----- The input

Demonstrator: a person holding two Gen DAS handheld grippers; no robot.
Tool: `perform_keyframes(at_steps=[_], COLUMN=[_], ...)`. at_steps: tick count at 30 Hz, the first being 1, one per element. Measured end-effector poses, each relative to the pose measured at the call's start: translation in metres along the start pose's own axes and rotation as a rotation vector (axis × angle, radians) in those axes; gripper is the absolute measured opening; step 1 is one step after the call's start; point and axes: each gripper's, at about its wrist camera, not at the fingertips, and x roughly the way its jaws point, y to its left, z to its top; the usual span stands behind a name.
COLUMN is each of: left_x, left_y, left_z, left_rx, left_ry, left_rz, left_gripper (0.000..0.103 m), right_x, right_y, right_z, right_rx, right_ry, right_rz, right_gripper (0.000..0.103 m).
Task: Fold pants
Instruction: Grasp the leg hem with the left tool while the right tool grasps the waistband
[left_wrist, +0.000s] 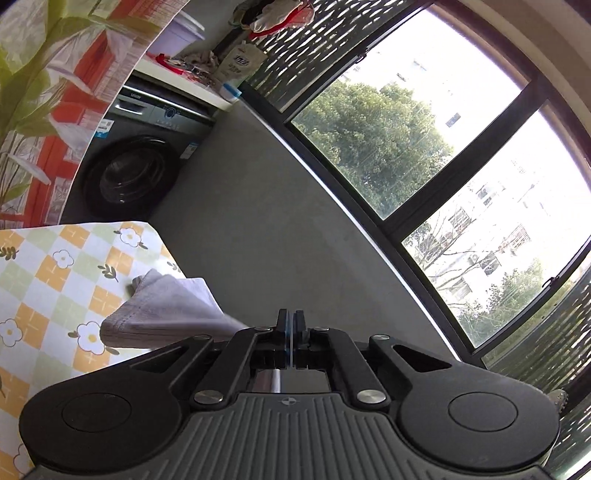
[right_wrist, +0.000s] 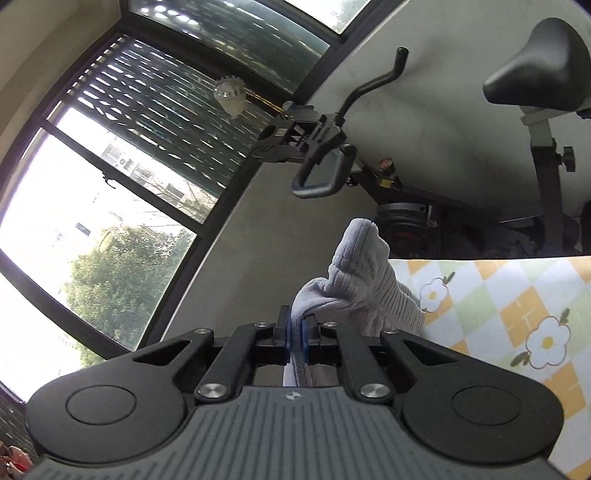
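Note:
The pants (left_wrist: 166, 314) are grey ribbed fabric, lying at the edge of a table with a checked flower cloth (left_wrist: 55, 266). In the left wrist view they stretch from the table toward my left gripper (left_wrist: 291, 325), whose jaws are closed; the fabric reaches the left finger, but I cannot tell if it is pinched. In the right wrist view my right gripper (right_wrist: 294, 332) is shut on a fold of the pants (right_wrist: 362, 280), which bunches up above the table edge (right_wrist: 498, 295). Both grippers are raised and point toward the windows.
A washing machine (left_wrist: 129, 173) stands past the table's far end, with a cluttered counter (left_wrist: 207, 74) above it. An exercise bike (right_wrist: 406, 166) stands beyond the table on the right. Large windows (left_wrist: 424, 166) and a grey wall lie ahead.

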Motion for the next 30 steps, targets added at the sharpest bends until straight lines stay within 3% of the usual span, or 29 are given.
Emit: perform_keyframes(at_steps=[4,8,10,14,18,22,25,30], left_x=[0.01,0.038,0.052,0.077,0.088,0.081,0.082,0.091], left_y=[0.025,0.077,0.099,0.14,0.175,0.18,0.182,0.184], left_z=[-0.017,-0.05,-0.068,-0.09,-0.103,-0.11,-0.115,-0.122], left_rx=[-0.069,-0.181,-0.204,-0.259,-0.321,-0.336,-0.316,-0.259], left_ry=[0.093,0.275,0.328,0.355,0.385,0.397,0.381,0.361], left_rz=[0.071,0.165,0.214,0.298,0.354,0.384,0.392,0.422], left_gripper=[0.002,0.004,0.005,0.019,0.021,0.023,0.038,0.039], right_x=[0.001,-0.002,-0.005,-0.011,-0.013,-0.012,-0.01,-0.006], right_y=[-0.005,-0.035,-0.049,-0.064,-0.071,-0.077,-0.08,-0.086], right_z=[-0.005,-0.015,-0.021,-0.033,-0.039,-0.04,-0.042,-0.051], right_rx=[-0.02,-0.012,-0.026,-0.058,-0.075,-0.073,-0.077,-0.075], right_ry=[0.018,0.046,0.06,0.091,0.108,0.118,0.129,0.155], right_rz=[-0.035,-0.159,-0.213,-0.266,-0.284,-0.3,-0.311,-0.337], right_gripper=[0.006,0.006,0.006,0.006,0.006,0.006,0.006,0.006])
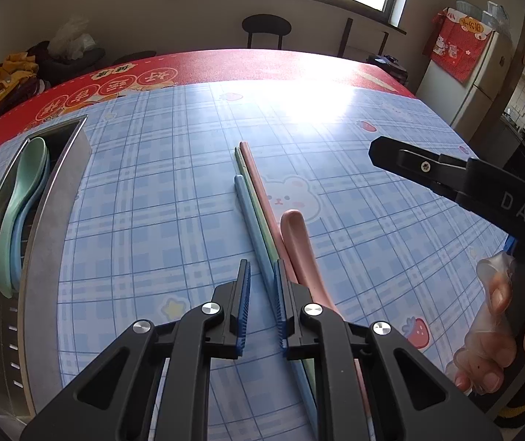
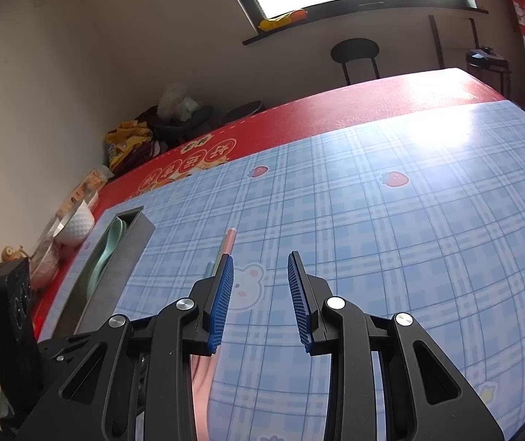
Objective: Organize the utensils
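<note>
A pink (image 1: 259, 183), a green (image 1: 248, 187) and a blue chopstick (image 1: 246, 209) lie side by side on the blue checked tablecloth (image 1: 152, 220), with a pink spoon (image 1: 295, 242) against their right side. My left gripper (image 1: 262, 268) hovers over their near ends, jaws a narrow gap apart with only cloth showing between; the chopsticks run under its right finger. A metal holder (image 1: 60, 191) at the left contains a green spoon (image 1: 23, 191) and a blue spoon (image 1: 31, 217). My right gripper (image 2: 260, 257) stands open and empty beside the pink chopstick (image 2: 230, 237) and over the pink spoon (image 2: 202, 378).
A hand (image 1: 490, 349) grips the right gripper (image 1: 376, 150) at the right edge. A white bowl (image 2: 77, 224), jars and a black device (image 2: 5, 312) stand left of the holder (image 2: 122, 257). A chair (image 1: 266, 25) is behind the table, a fridge (image 1: 483, 73) to the right.
</note>
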### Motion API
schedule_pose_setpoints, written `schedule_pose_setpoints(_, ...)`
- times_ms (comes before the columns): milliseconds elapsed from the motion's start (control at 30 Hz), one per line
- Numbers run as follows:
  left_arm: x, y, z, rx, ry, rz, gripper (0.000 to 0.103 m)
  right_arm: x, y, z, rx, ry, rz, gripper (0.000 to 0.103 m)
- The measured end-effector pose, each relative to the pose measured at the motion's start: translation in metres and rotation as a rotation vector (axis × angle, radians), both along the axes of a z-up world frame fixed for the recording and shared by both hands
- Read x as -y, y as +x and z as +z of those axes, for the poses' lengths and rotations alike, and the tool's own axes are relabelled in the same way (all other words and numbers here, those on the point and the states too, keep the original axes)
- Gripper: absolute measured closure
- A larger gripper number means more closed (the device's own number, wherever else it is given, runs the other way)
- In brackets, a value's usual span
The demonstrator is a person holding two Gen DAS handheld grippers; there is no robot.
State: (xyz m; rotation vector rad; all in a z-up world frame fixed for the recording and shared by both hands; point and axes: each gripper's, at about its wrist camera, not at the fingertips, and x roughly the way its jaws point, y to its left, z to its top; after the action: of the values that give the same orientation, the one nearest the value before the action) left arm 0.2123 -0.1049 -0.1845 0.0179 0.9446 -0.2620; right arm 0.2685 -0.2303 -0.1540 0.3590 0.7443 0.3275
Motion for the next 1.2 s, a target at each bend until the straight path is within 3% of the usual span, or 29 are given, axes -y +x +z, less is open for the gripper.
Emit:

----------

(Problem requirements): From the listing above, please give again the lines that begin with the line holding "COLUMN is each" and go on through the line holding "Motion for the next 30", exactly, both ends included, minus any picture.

(Answer box):
COLUMN is each of: left_x, left_y, left_z, left_rx, left_ry, left_rz, left_gripper (0.000..0.103 m), right_x, right_y, right_z, right_rx, right_ry, right_rz, right_gripper (0.000..0.103 m).
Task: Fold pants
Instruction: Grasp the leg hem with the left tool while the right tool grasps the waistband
[left_wrist, +0.000s] 
[right_wrist, +0.000s] 
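Note:
The pants (left_wrist: 166, 314) are grey ribbed fabric, lying at the edge of a table with a checked flower cloth (left_wrist: 55, 266). In the left wrist view they stretch from the table toward my left gripper (left_wrist: 291, 325), whose jaws are closed; the fabric reaches the left finger, but I cannot tell if it is pinched. In the right wrist view my right gripper (right_wrist: 294, 332) is shut on a fold of the pants (right_wrist: 362, 280), which bunches up above the table edge (right_wrist: 498, 295). Both grippers are raised and point toward the windows.
A washing machine (left_wrist: 129, 173) stands past the table's far end, with a cluttered counter (left_wrist: 207, 74) above it. An exercise bike (right_wrist: 406, 166) stands beyond the table on the right. Large windows (left_wrist: 424, 166) and a grey wall lie ahead.
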
Motion for the next 30 steps, targets added at the sharpest bends until straight lines stay within 3% of the usual span, or 29 are given.

This exercise is now finished, and nothing remains to add.